By Christopher E. Vatter and Samantha M. Guido
According to the United States Census Bureau, women make up nearly half of the United States work force. Notwithstanding, as of 2019, women make up only 27% of workers in the fields of science, technology, engineering and mathematics (“STEM”). “Women employed full-time, year-round in STEM occupations earned more than their non-STEM counterparts but the gender earnings gap persisted within STEM occupations.” Men also outnumber women majoring in most STEM fields in college.  “The gender gaps are particularly high in some of the fastest-growing and highest-paid jobs of the future, like computer science and engineering.”

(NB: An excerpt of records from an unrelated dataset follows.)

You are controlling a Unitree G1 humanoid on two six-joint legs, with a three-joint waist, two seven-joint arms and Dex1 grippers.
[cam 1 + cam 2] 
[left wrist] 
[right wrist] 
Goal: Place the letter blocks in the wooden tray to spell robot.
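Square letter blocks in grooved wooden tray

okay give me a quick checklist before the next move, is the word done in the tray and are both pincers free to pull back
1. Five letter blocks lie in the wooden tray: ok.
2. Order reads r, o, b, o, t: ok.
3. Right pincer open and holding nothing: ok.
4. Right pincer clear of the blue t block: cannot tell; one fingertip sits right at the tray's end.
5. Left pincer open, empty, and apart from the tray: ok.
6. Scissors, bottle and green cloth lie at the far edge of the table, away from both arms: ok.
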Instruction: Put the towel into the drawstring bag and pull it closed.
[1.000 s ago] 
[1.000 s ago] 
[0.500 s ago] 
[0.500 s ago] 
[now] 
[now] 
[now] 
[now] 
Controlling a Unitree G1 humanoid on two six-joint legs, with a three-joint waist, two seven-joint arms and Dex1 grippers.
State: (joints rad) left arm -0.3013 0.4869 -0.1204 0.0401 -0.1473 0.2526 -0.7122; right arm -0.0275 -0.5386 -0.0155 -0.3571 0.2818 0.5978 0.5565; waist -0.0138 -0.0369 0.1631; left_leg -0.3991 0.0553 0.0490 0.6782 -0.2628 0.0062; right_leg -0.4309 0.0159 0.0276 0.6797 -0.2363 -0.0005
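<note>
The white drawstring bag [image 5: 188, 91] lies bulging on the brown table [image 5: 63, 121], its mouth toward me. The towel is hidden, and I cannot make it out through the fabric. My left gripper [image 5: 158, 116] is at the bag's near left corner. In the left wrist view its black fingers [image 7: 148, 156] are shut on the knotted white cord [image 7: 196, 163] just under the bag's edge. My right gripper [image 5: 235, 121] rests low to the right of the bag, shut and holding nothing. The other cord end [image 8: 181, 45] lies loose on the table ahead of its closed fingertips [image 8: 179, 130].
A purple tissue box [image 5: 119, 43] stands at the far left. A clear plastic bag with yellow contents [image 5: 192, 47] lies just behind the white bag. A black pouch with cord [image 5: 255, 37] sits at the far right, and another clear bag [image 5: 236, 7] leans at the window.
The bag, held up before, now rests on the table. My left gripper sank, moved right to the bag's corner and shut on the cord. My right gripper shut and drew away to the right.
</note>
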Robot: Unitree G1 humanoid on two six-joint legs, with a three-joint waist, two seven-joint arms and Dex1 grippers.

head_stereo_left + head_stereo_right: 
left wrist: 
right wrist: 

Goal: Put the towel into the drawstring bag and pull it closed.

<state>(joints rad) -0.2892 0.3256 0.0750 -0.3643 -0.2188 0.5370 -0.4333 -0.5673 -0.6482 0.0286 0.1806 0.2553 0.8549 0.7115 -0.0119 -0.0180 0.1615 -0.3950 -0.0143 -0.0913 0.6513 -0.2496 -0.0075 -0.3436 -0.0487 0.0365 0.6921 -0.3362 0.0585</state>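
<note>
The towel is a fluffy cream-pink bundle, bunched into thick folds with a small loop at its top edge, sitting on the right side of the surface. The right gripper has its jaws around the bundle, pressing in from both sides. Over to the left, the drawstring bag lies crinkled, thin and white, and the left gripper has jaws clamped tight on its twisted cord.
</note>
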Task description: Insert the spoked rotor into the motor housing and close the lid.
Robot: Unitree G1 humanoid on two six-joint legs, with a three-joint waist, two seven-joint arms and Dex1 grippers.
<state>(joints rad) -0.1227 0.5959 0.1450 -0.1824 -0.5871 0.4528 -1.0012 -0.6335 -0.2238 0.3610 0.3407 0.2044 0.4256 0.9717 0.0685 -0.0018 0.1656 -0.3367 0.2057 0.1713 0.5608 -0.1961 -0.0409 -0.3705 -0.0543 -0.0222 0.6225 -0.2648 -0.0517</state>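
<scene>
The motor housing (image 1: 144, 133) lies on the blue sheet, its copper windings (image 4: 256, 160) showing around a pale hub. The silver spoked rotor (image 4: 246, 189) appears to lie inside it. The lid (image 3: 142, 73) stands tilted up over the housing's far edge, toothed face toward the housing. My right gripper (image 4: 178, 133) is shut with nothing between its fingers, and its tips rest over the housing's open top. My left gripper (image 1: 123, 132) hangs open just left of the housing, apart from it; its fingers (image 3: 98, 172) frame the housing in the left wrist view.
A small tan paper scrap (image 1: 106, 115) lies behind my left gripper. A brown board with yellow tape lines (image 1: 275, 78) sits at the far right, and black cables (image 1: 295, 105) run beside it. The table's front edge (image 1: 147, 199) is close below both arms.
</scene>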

“Women and minorities are severely underrepresented in STEM, often because they were not encouraged to early on. In a 2010 survey by the Bayer Corporation of female and minority chemists and chemical engineers, 77 percent said significant numbers of women and minorities are missing from the U.S. STEM work force because ‘they were not identified, encouraged or nurtured to pursue STEM studies early on.”
In an attempt to address this issue, on December 22, 2021, Governor Hochul signed a Bill “directing the urban development corporation to conduct a study regarding the assistance needed to encourage women and minorities to pursue technology careers in science, technology, engineering and mathematics (STEM)”. It is hopeful that: “[t]his bill will help identify the types of assistance necessary to encourage more women and minorities to enter STEM fields.”
According to Senator Anna M. Kaplan, “[s]o many employers in today’s high-tech, global economy consistently struggle to find enough qualified individuals to fill the high-skill, high-paying jobs they create, and the workforce has never been truly reflective of the diversity of our community. It’s time we helped more young women and people of color to pursue careers in the fields of science, technology, engineering, and math, and by encouraging these underrepresented groups to pursue STEM studies, we can provide greater opportunities for more young people in our community, and fill a critical need for workers skilled in the areas of demand in today’s economy.”
According to Assemblymember Linda B. Rosenthal, “[t]his new law will help increase the numbers of women and minorities who pursue technology-based careers. While some of the fastest-growing and highest-paying jobs are in the STEM field, the number of women and people of color employed in these fields continues to lag behind. A better understanding of the availability of grants designed to encourage underrepresented people to pursue careers in STEM is vital to help level the playing field and ensure access to well-paying and intellectually stimulating jobs.”